Basic progress tracking is built in, with badges unlocked as you log more sessions. There’s also a global counter, showing how many people are using Oak right now, and how many breaths have been taken today – a small but oddly grounding touch. It’s also great how recent exercises appear as shortcuts on the Home screen, for immediate access.

If there’s any criticism, it’s that Oak’s once-beautiful design could do with a touch of TLC on modern devices. But there’s no doubting its effectiveness if you want an approachable app that provides rapid access to proven relaxation techniques.

Get Oak

Smiling Mind

  • Best for tailored meditations and routines

Smiling Mind

First impressions of Smiling Mind aren’t ideal as you’re faced with a barrage of options and pathways to follow. But that complexity exists for a reason: this app avoids a one-size-fits-all model, instead allowing you to tailor meditations to specific goals. It even includes content designed specifically for children.

Filters let you quickly narrow options down, although the best approach is perhaps to experiment. Should a specific exercise click, you can mark it as a favorite, or add it to a daily routine with a tap of the sun button. This flexibility extends elsewhere, from background audio choices to subtitles for the hard of hearing. There’s also mood tracking, which you can cross-reference with recorded mental fitness sessions.

What’s most impressive is that Smiling Mind feels like a full-fat premium meditation app, but without locked content, ads, or subscriptions. That it’s entirely free is remarkable, and so if you find it useful, do consider donating to support its ongoing development.

Get Smiling Mind

MindShift CBT

  • Best for anxiety

MindShift

Anxiety is very much its own beast, distinct from everyday stress. And while the other apps here can help you unwind, MindShift is explicitly designed to help manage anxious thoughts and behaviors. That means it sits slightly outside the usual meditation-app mold, functioning more as a toolkit, but it earns a place here.

Alongside mood tracking, goal lists, coping cards, and a thought journal, MindShift includes a Chill Zone.

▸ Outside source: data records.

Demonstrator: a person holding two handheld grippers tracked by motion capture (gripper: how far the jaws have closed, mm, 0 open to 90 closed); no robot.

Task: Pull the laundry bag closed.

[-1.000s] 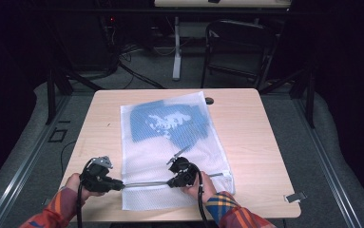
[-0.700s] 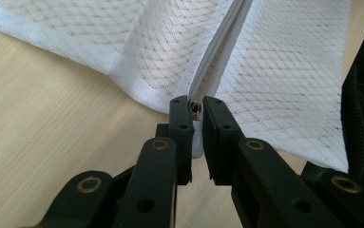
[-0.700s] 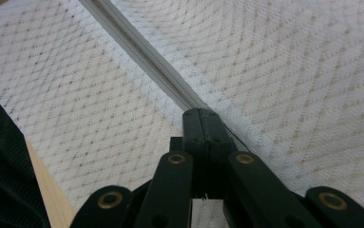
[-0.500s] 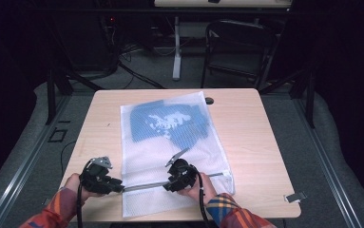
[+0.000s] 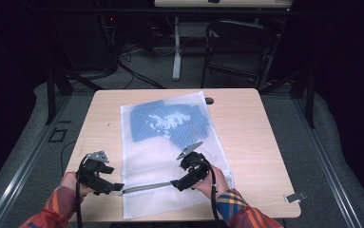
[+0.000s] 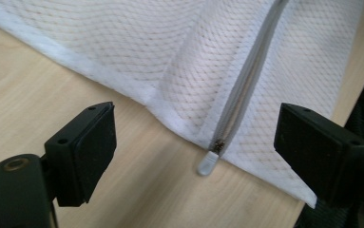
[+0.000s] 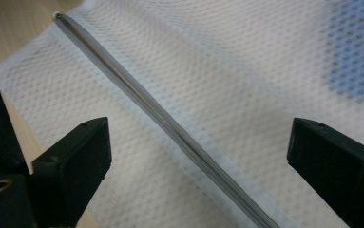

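You have a small dark round object (image 5: 209, 100) near the table's (image 5: 265, 142) far edge, a grey clip-like piece (image 5: 295, 196) at its near right corner, and a black chair (image 5: 239, 47) on the floor beyond.

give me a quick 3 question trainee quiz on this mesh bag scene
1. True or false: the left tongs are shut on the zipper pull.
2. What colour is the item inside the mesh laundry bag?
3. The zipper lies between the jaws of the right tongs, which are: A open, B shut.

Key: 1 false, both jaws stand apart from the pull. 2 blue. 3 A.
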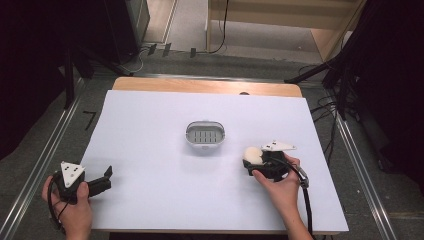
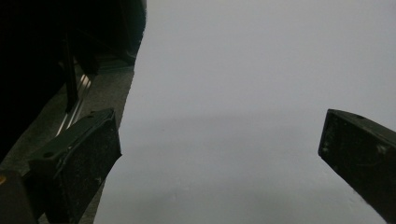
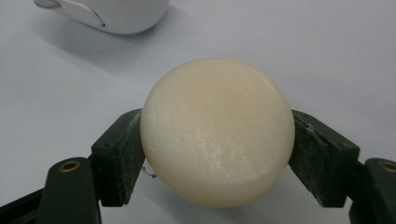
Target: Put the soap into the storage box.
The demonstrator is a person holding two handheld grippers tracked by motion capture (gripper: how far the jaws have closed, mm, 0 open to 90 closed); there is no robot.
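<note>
Right gripper [image 3: 217, 154] jaws clamped on round soap [image 3: 217, 130]; slick curved sides may squirt out before soap dish [image 1: 205, 135]. Left gripper [image 2: 219, 154] jaws wide apart, empty.

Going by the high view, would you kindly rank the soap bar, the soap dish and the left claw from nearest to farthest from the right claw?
1. Soap bar: clamped in the right claw.
2. Soap dish: up-left, at the table's middle.
3. Left claw: far left, near the front edge.
</note>
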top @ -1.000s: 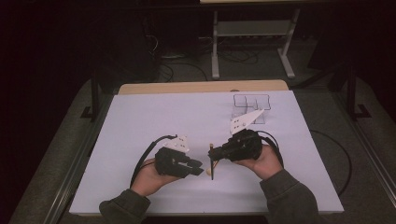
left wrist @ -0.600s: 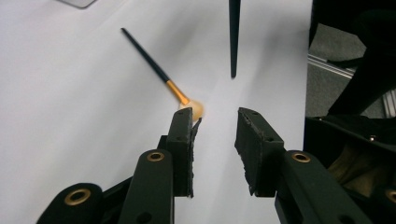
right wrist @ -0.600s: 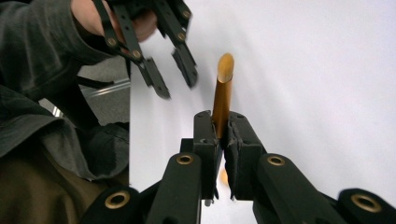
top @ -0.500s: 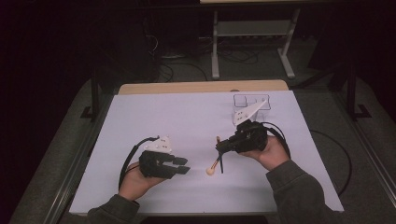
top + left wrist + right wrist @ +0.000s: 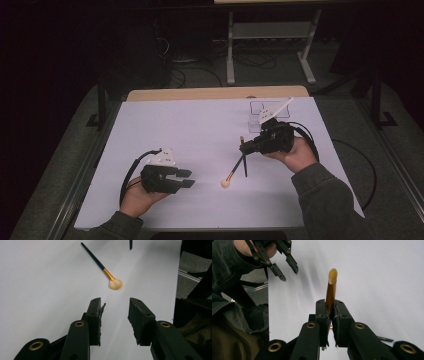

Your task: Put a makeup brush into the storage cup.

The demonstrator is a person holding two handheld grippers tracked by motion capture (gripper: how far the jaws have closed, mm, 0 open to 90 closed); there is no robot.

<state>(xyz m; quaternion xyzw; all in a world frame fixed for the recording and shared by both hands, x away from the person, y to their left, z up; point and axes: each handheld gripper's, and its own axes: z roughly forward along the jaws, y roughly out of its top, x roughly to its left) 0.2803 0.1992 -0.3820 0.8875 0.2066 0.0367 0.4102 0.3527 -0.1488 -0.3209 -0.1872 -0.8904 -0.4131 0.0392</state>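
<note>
Flat on the white bench [image 5: 190, 125]: a loose brush [image 5: 231, 171], cream bristle head toward the person, dark handle running up and away toward the right gripper [image 5: 245, 147]. Seen from the left gripper [image 5: 115, 305], lies straight ahead beyond the spread, empty jaws, bristles nearest, long axis slanting away to the upper left. Probably calls for a turn of the wrist to cross the handle rather than run along it.

Pinched tight in the right jaws: a second slim stick [image 5: 331, 290], gold end poking out past the tips, dark tail [image 5: 244, 165] hanging down beside the loose brush's handle end. Behind that hand, a clear compartment tray [image 5: 255, 107]. Left hand nearer the bristles, and free.
</note>
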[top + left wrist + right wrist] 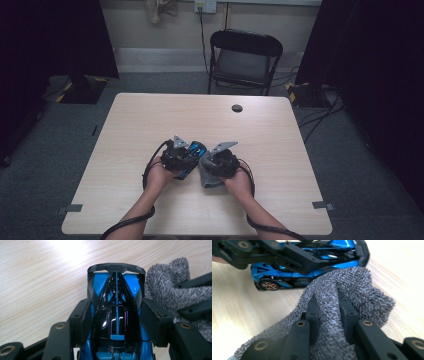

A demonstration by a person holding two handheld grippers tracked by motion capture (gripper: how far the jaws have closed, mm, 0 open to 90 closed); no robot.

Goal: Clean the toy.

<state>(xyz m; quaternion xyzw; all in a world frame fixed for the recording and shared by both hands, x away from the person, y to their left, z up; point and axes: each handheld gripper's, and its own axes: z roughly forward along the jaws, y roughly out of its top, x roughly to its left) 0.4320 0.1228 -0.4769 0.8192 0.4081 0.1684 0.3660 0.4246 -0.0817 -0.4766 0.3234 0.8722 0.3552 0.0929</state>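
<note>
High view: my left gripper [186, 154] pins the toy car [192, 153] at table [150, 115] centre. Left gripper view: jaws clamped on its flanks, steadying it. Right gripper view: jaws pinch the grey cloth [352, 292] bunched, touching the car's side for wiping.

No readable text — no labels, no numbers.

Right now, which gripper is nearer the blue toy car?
Left. The left gripper is clamped on the blue toy car's sides; the right gripper sits beside it, pinching the grey cloth.
</note>
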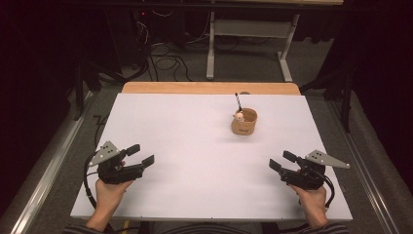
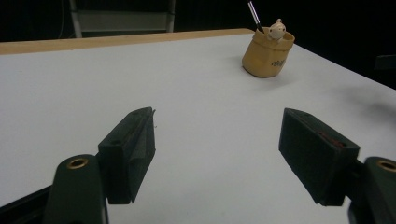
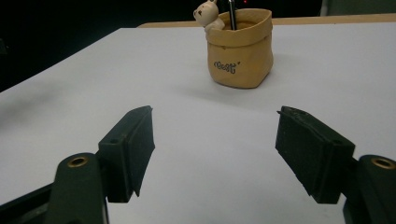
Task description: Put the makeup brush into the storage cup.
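Nearest the high camera, two hands rest at the near edge of the white rectangular table top, each holding a black two-jaw gripper. Left gripper sits well to the near left of the tan sack-shaped pot, its jaws spread wide and empty. Right gripper sits near right of the pot, likewise gaping and empty. At the pot's rim perches a small cream bear figure, and a thin dark striped pen stands inside.

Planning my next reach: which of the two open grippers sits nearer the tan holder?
The right gripper. The tan sack-shaped pen holder stands on the white table's right half, farther from the left gripper.
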`<state>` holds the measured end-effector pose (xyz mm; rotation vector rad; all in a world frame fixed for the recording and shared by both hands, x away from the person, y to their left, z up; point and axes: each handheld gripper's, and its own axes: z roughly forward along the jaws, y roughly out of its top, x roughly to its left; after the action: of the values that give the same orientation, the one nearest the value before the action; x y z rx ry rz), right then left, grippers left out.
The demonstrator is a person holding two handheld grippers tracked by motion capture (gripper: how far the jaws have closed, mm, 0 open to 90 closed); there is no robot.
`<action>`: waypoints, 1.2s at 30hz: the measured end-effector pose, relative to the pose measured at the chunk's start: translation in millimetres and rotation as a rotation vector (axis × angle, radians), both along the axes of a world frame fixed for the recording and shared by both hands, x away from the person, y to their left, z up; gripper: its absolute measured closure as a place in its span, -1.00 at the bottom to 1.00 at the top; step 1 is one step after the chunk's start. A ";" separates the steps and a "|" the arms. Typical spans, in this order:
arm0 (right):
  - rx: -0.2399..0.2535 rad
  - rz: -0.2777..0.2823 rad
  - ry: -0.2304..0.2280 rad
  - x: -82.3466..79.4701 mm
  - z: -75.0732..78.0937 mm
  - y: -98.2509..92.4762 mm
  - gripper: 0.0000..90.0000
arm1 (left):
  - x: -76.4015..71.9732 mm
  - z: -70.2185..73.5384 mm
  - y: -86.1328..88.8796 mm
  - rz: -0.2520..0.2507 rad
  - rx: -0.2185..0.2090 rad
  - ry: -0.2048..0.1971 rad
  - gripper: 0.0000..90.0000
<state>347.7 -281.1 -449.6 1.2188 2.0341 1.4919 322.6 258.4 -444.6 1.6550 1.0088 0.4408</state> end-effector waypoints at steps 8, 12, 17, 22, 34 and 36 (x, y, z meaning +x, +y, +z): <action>-0.004 -0.011 0.003 -1.5 -1.4 -1.0 -0.34 | 0.5 -0.4 0.0 -0.003 0.004 0.004 -0.39; -0.006 -0.018 -0.003 -1.6 -1.7 -2.2 -0.34 | 0.9 -0.7 0.0 -0.006 0.007 0.007 -0.39; -0.008 -0.025 -0.003 -1.7 -2.4 -3.1 -0.34 | 1.4 -1.2 -0.4 -0.010 0.011 0.011 -0.39; -0.013 -0.026 0.003 -1.4 -3.5 -3.0 -0.35 | 1.7 -1.5 -1.3 -0.009 0.016 0.014 -0.39; -0.038 -0.034 0.018 -0.3 -6.9 -2.0 -0.36 | 1.9 -1.6 -0.9 -0.006 0.019 0.015 -0.39; -0.037 -0.033 0.018 -0.3 -7.0 -2.0 -0.37 | 2.0 -1.7 -0.8 -0.005 0.019 0.015 -0.39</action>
<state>347.3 -283.1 -456.6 1.2493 2.0340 1.4264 324.6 257.6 -446.3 1.6795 1.0138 0.4360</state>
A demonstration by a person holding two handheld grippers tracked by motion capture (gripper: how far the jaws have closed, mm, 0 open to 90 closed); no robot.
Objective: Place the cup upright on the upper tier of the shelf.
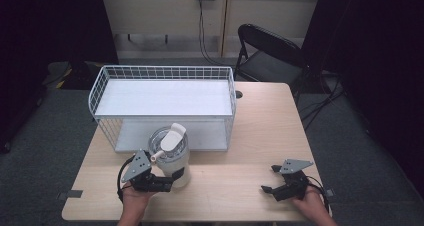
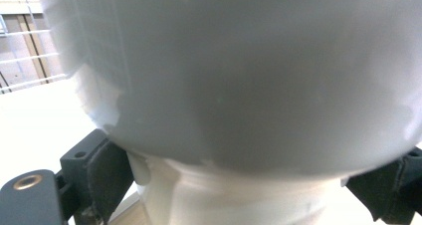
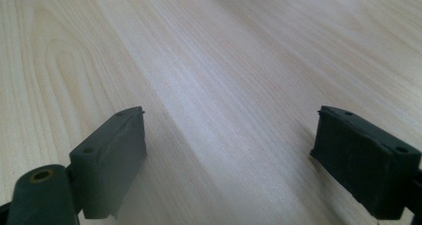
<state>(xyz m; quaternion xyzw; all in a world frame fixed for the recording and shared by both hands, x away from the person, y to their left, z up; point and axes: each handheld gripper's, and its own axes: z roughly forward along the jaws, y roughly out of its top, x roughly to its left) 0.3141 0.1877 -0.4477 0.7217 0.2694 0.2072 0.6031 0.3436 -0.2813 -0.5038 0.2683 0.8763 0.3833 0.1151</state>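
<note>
The left claw (image 1: 167, 182) is clenched around the narrow base of the white jug (image 1: 172, 158), which stands on the desk (image 1: 260, 136) just in front of the wire rack (image 1: 162, 103). The right claw (image 1: 272, 178) rests released on the desk, well apart. The grasp seems made; the next move probably needs a steady, upright lift towards the rack.

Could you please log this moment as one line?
left tongs: shut on white jug | right tongs: open, nothing held | wire rack: behind jug
</note>
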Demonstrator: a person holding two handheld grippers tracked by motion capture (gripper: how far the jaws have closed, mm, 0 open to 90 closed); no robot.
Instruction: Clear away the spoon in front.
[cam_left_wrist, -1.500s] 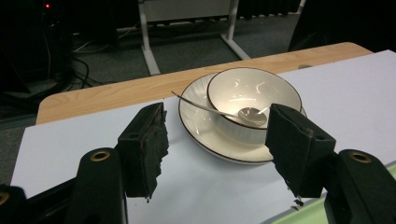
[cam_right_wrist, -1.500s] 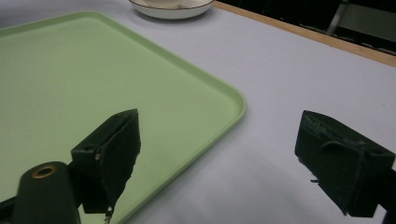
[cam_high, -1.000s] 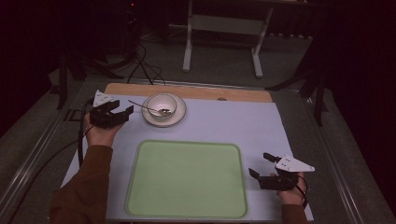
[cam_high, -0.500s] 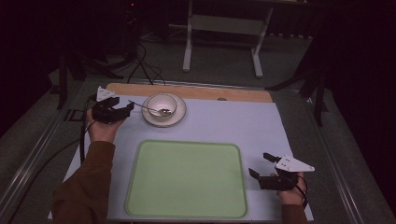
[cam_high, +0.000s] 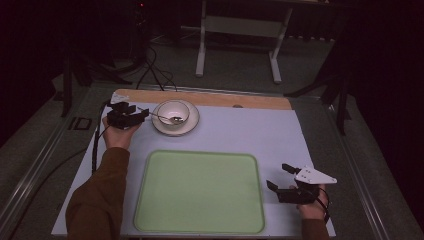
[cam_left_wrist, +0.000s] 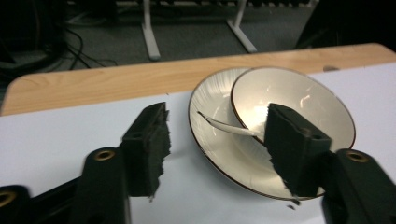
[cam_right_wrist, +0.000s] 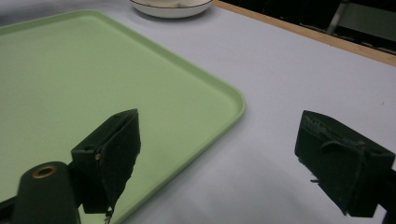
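Writing or branding that I can read is showing nowhere on the crockery. I am watching the left hand-held gripper (cam_high: 144, 114) sitting at the far left of the worktop (cam_high: 240, 135), jaws gaping with nothing between the pads, though they have just been closing a little. A cream bowl (cam_left_wrist: 299, 100) with a thin dark rim is standing on a matching saucer (cam_left_wrist: 210, 135), and a pale spoon (cam_left_wrist: 224, 126) is lying in the bowl, its handle pointing out over the saucer's edge toward this hand-held gripper. In the left gripper view the handle's tip is lying between the two jaws but beyond them, apart from both pads. The right hand-held gripper (cam_high: 280, 177) is resting near the right corner of the green tray (cam_high: 200, 195), jaws wide and gripping nothing.
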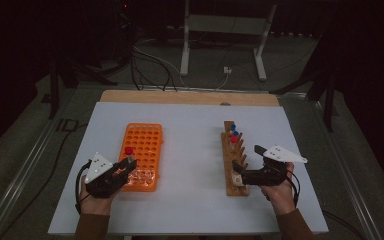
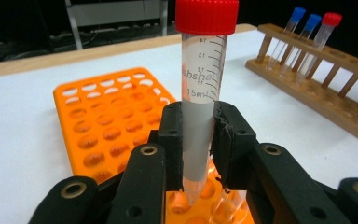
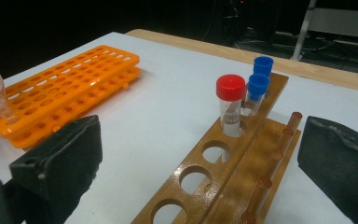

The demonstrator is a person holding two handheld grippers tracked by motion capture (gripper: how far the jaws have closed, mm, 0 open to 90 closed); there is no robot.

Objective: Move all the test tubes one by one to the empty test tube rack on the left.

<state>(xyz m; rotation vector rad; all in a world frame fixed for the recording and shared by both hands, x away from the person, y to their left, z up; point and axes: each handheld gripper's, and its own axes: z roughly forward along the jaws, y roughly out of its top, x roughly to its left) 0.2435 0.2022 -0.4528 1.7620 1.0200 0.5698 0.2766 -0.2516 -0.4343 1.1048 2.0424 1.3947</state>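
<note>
The tube [image 1: 128, 153], clear with a red cap, stands upright at the near end of the orange rack [image 1: 145, 145] in the high view, held by the left gripper [image 1: 122, 167], whose jaws are closed on its lower body. The right gripper [image 1: 244, 175] sits well off from the orange rack, at the near end of the wooden rack [image 1: 231, 165] on the white bench [image 1: 190, 150], which carries two blue-capped tubes [image 1: 234, 131] and one red-capped one [image 1: 233, 139] at its far end.

In the left gripper view the tube [image 2: 203, 88] runs straight up between the jaws, its long axis vertical, cap on top and pointed tip hanging just above the holes of the orange rack [image 2: 107, 126] nearest the hand. The tip looks close to one hole, though I cannot tell whether it is centred on it. The next move, I judge, is straight down along that axis.

In the right gripper view the jaws stand wide apart with nothing between them, and the wooden rack [image 3: 223, 172] lies between and beyond them. The orange rack [image 3: 65, 88] is far off, so the left hand is the nearer one.
</note>
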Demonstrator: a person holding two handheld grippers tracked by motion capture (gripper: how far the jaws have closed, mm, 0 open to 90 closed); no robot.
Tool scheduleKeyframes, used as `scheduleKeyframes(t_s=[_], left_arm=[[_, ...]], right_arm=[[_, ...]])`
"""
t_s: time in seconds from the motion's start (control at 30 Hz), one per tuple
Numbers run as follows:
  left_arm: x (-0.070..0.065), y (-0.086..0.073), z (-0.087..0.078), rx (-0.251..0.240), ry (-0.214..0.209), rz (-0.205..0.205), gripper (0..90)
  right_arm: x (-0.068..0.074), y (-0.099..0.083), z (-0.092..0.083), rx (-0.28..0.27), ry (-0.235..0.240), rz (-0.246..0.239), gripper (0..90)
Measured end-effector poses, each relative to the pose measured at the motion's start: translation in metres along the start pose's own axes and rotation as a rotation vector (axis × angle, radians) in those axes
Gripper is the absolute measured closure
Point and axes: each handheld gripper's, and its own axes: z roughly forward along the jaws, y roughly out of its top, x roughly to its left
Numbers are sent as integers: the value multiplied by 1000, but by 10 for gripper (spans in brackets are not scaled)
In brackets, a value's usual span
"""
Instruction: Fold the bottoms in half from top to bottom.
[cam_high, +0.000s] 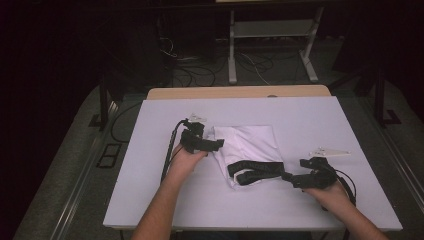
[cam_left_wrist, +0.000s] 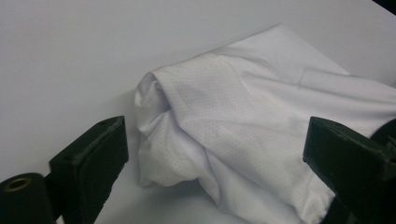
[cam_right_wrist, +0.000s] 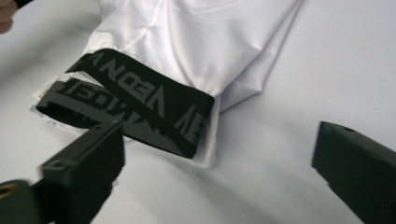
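A folded white mesh garment (cam_high: 247, 142) lies on the white table (cam_high: 150, 200), with its black lettered waistband (cam_high: 255, 171) at the near end. My left gripper (cam_high: 219, 144) is at the garment's left edge, open. In the left gripper view its jaws stand wide on either side of a bunched fold of the garment (cam_left_wrist: 243, 121) without pressing it. My right gripper (cam_high: 292, 177) is at the waistband's right end, also open. In the right gripper view the waistband (cam_right_wrist: 140, 102) lies just ahead of the left jaw, and the white cloth (cam_right_wrist: 205, 37) stretches beyond it.
The table's far edge shows a wooden strip (cam_high: 240, 92). Behind it on the dark floor are loose cables (cam_high: 200, 70) and a grey metal frame (cam_high: 272, 30). Bare tabletop lies to the left, to the right and in front of the garment.
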Motion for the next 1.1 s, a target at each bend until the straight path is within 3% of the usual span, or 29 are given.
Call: scheduleKeyframes(t_s=[0.27,0.53,0.93,1.1], left_arm=[[-15,-11,-14,-26,-35,48,0],[-23,-24,-28,-47,-50,69,0],[-19,-45,-47,-64,-48,41,0],[-18,-61,-66,-73,-37,46,0]], right_arm=[[-2,-2,-9,-44,-10,-17,0],[-4,-5,-22,-73,-32,-17,0],[-8,-12,-42,-115,-69,-10,0],[-13,-20,-53,-128,-94,-1,0]])
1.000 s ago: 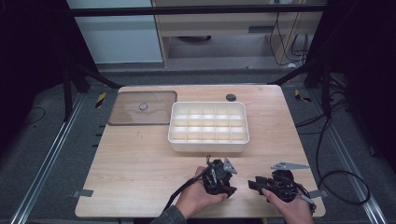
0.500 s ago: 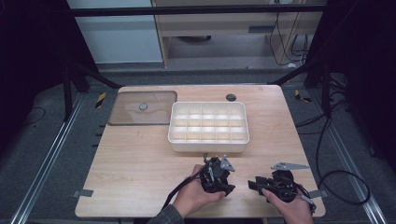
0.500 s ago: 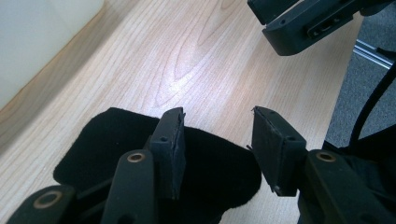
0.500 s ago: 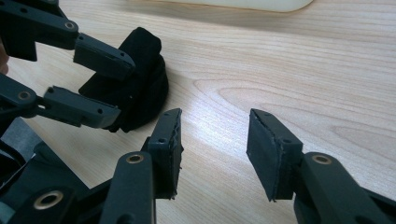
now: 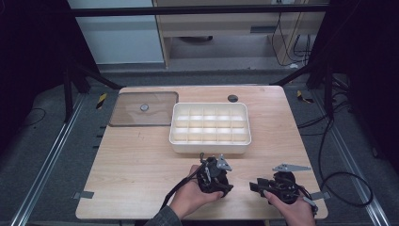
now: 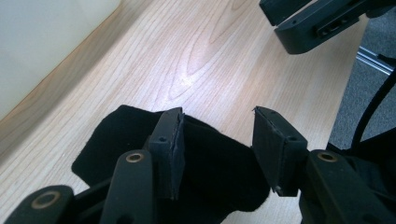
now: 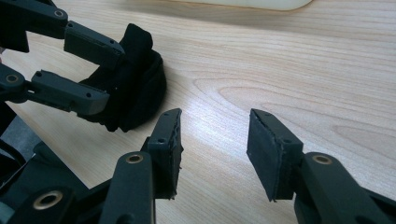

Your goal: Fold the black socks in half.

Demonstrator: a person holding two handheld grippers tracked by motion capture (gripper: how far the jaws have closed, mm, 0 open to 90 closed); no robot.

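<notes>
From above, the black cloth [image 6: 205, 172] is hidden under the left gripper [image 5: 214, 176], and what it really is stays hard to tell. Close up, it lies beneath the parted jaws, one pad against its fold, no squeeze visible. Since the earlier frame the left gripper has crept slightly forward. The right gripper [image 7: 214, 149] hovers just beside, jaws apart over bare table [image 5: 136, 174], holding nothing. Ahead of both, the white divided tray [image 5: 210, 123] has empty compartments; left of it lies a clear lid [image 5: 143, 109].

Each hand-held gripper [image 5: 214, 178] is black, with flat rubber-faced pads [image 6: 175, 140], brass-coloured pivot pins, a grey three-cornered plate and a trailing black cable; one grey-green sleeve [image 5: 162, 219].
</notes>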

This area houses familiar meditation techniques like tense-and-release, along with visualizations aimed at navigating anxiety-triggering situations. These sessions are all short and cannot be customized, but they work well enough.

The relatively rigid nature of MindShift’s output means it’s unlikely to replace a full meditation app. But it works well as a complementary tool – something you reach for when anxiety spikes, rather than as part of a daily meditation routine. On that basis, if you suffer from anxiety, it’s well worth having on your iPhone.